_WHAT YOU WILL DO_
Images excepted, the data below must be repeated exactly.

_PROVIDED DATA_
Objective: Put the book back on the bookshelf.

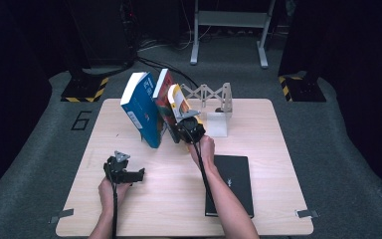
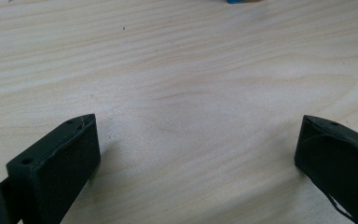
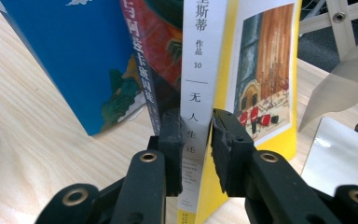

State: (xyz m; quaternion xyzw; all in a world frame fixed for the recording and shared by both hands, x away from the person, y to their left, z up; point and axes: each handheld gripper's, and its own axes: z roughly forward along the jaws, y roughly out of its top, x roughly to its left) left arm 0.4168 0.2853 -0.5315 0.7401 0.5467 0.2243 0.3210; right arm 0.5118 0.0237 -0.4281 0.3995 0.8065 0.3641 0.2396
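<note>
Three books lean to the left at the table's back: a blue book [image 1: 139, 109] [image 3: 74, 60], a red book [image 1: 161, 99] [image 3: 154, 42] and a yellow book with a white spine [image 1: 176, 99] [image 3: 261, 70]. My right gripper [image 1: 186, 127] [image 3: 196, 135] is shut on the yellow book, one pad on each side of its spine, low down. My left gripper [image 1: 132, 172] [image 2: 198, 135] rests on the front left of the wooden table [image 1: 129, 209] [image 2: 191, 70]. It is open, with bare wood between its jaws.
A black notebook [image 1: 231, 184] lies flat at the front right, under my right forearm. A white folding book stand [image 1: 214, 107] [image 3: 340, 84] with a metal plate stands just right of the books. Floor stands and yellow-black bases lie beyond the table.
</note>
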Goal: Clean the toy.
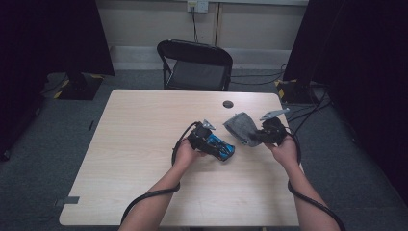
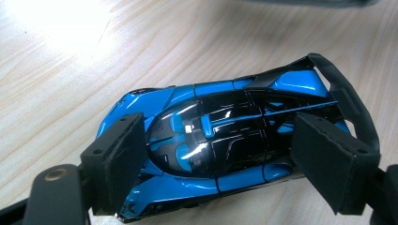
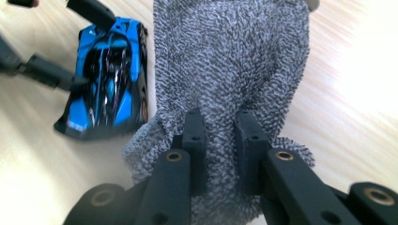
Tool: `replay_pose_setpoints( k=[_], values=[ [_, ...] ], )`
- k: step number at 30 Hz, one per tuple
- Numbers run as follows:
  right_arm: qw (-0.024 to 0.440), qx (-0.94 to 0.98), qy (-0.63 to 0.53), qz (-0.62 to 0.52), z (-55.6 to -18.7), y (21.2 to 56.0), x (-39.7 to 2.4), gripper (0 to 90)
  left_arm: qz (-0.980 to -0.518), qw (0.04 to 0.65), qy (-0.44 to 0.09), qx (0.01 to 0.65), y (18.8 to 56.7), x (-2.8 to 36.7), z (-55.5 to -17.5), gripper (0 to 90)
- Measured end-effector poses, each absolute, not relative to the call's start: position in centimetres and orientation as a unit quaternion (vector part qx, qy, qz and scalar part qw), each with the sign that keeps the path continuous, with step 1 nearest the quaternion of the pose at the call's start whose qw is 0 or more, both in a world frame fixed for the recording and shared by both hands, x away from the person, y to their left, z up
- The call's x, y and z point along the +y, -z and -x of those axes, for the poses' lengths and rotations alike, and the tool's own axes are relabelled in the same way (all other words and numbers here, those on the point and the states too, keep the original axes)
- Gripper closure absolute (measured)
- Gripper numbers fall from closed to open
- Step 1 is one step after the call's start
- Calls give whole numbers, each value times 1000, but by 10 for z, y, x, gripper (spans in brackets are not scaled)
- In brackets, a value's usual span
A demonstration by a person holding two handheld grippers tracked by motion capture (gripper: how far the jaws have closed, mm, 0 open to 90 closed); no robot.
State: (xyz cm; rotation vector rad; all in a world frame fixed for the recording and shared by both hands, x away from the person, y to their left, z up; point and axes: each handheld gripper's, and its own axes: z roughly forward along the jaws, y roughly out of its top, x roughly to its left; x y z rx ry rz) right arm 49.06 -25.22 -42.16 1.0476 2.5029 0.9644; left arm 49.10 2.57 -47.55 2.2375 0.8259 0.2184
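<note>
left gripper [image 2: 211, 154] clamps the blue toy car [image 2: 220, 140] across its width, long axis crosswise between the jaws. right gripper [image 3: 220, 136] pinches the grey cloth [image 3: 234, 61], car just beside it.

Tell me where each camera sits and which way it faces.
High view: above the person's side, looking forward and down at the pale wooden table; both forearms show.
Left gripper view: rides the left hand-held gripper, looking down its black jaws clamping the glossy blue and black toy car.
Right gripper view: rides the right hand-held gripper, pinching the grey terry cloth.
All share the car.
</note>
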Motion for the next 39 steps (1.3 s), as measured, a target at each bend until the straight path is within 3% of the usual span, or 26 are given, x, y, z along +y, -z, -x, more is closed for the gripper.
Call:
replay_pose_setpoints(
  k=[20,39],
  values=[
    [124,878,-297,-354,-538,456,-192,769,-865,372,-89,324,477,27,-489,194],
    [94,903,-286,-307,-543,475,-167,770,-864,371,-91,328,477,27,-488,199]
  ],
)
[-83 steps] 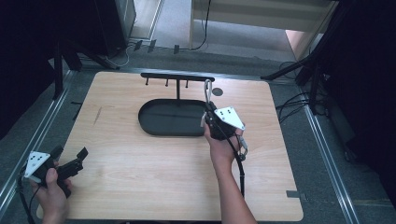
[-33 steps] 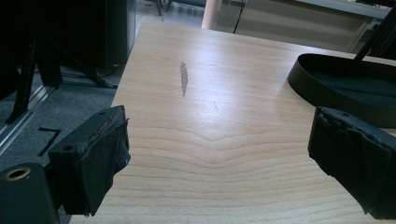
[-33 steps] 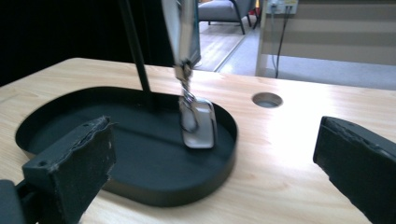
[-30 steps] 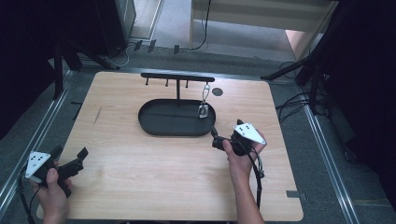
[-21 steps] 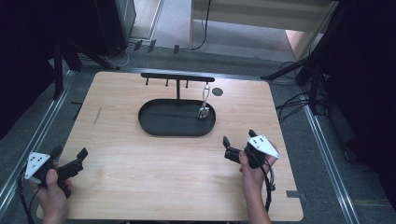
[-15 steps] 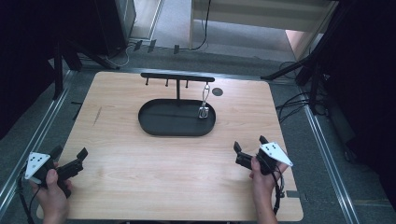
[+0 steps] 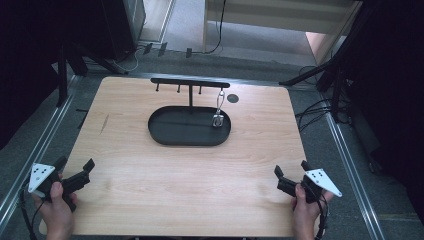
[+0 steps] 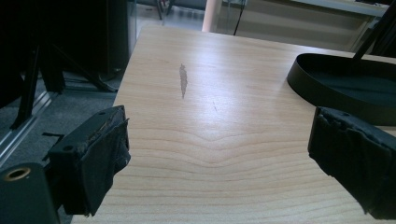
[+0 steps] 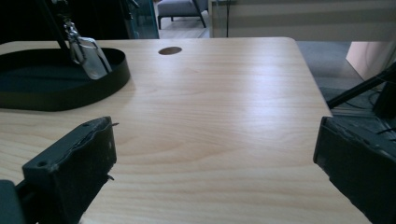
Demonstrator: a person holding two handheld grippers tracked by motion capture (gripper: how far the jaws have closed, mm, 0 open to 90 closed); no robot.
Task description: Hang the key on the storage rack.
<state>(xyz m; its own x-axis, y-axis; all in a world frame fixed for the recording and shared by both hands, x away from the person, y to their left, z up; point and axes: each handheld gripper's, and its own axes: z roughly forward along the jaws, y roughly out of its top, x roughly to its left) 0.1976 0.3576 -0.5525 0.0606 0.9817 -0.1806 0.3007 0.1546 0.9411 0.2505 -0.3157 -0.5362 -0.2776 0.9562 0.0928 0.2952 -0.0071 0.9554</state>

_FINAL ANSWER_
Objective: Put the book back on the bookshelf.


State: (xyz m; quaternion xyzw; all in a world frame fixed for the recording and shared by both hands, x away from the person, y to their left, z up; point and axes: each handheld gripper's, and its own axes: z roughly forward along the jaws, y roughly out of its top, x roughly to its left) left arm 0.4168 0.2853 -0.5315 0.7401 0.5467 0.2243 0.3210; right arm 0.5118 0.0237 -0.4281 0.3995 0.8065 0.3641 0.2396
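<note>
Three books lean to the left at the table's back: a blue book [image 1: 139, 109] [image 3: 74, 60], a red book [image 1: 161, 99] [image 3: 154, 42] and a yellow book with a white spine [image 1: 176, 99] [image 3: 261, 70]. My right gripper [image 1: 186, 127] [image 3: 196, 135] is shut on the yellow book, one pad on each side of its spine, low down. My left gripper [image 1: 132, 172] [image 2: 198, 135] rests on the front left of the wooden table [image 1: 129, 209] [image 2: 191, 70]. It is open, with bare wood between its jaws.
A black notebook [image 1: 231, 184] lies flat at the front right, under my right forearm. A white folding book stand [image 1: 214, 107] [image 3: 340, 84] with a metal plate stands just right of the books. Floor stands and yellow-black bases lie beyond the table.
</note>
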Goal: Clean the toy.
Tool: `replay_pose_setpoints( k=[_], values=[ [_, ...] ], )`
- k: step number at 30 Hz, one per tuple
- Numbers run as follows:
  right_arm: qw (-0.024 to 0.440), qx (-0.94 to 0.98), qy (-0.63 to 0.53), qz (-0.62 to 0.52), z (-55.6 to -18.7), y (21.2 to 56.0), x (-39.7 to 2.4), gripper (0 to 90)
  left_arm: qz (-0.980 to -0.518), qw (0.04 to 0.65), qy (-0.44 to 0.09), qx (0.01 to 0.65), y (18.8 to 56.7), x (-2.8 to 36.7), z (-55.5 to -17.5), gripper (0 to 90)
- Measured end-effector poses, each absolute, not relative to the call's start: position in centimetres and orientation as a unit quaternion (vector part qx, qy, qz and scalar part qw), each with the sign that keeps the path continuous, with step 1 nearest the quaternion of the pose at the call's start whose qw is 0 or more, both in a world frame fixed for the recording and shared by both hands, x away from the person, y to their left, z up
- The call's x, y and z point along the +y, -z and -x of those axes, for the poses' lengths and rotations alike, and the tool's own axes are relabelled in the same way (all other words and numbers here, those on the point and the states too, keep the original axes)
- Gripper closure absolute (measured)
- Gripper numbers fall from closed to open
- Step 1 is one step after the call's start
- Calls give whole numbers, each value times 1000, but by 10 for z, y, x, gripper (spans in brackets are not scaled)
- In brackets, a value's usual span
A demonstration by a person holding two handheld grippers tracked by motion capture (gripper: how far the jaws have closed, mm, 0 open to 90 closed); no robot.
State: (xyz cm; rotation vector rad; all in a world frame fixed for the recording and shared by both hands, x away from the person, y to their left, z up; point and axes: each handheld gripper's, and its own axes: z roughly forward along the jaws, y roughly out of its top, x roughly to its left; x y z rx ry rz) right arm 49.06 -25.22 -42.16 1.0476 2.5029 0.9644; left arm 49.10 2.57 -47.55 2.2375 0.8259 0.2184
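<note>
left gripper [image 2: 211, 154] clamps the blue toy car [image 2: 220, 140] across its width, long axis crosswise between the jaws. right gripper [image 3: 220, 136] pinches the grey cloth [image 3: 234, 61], car just beside it.

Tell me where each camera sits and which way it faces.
High view: above the person's side, looking forward and down at the pale wooden table; both forearms show.
Left gripper view: rides the left hand-held gripper, looking down its black jaws clamping the glossy blue and black toy car.
Right gripper view: rides the right hand-held gripper, pinching the grey terry cloth.
All share the car.
</note>
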Motion for the next 39 steps (1.3 s), as measured, a target at each bend until the straight path is within 3% of the usual span, or 26 are given, x, y, z along +y, -z, -x, more is closed for the gripper.
Call:
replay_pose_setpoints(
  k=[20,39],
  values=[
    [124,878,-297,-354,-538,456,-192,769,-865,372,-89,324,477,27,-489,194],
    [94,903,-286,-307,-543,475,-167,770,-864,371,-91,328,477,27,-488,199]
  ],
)
[-83 steps] 
[-33 steps] 
[-33 steps] 
[-30 steps] 
[-21 steps] 
[-15 steps] 
[+0 steps] 
[+0 steps] 
[+0 steps] 
Demonstrator: a person holding two handheld grippers tracked by motion capture (gripper: how far the jaws have closed, mm, 0 open to 90 closed); no robot.
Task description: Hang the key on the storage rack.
<state>(xyz m; its own x-axis, y-axis; all in a world frame fixed for the recording and shared by both hands, x away from the person, y to their left, z up; point and axes: each handheld gripper's, and its own axes: z roughly forward along the jaws, y roughly out of its top, x roughly to its left) 0.1976 0.3576 -0.5525 0.0606 0.9817 -0.1806 0.3007 0.1546 0.9411 0.2505 -0.3157 -0.5362 -0.2776 0.9562 0.0928 0.2952 -0.0071 0.9554</state>

The output given here is complete.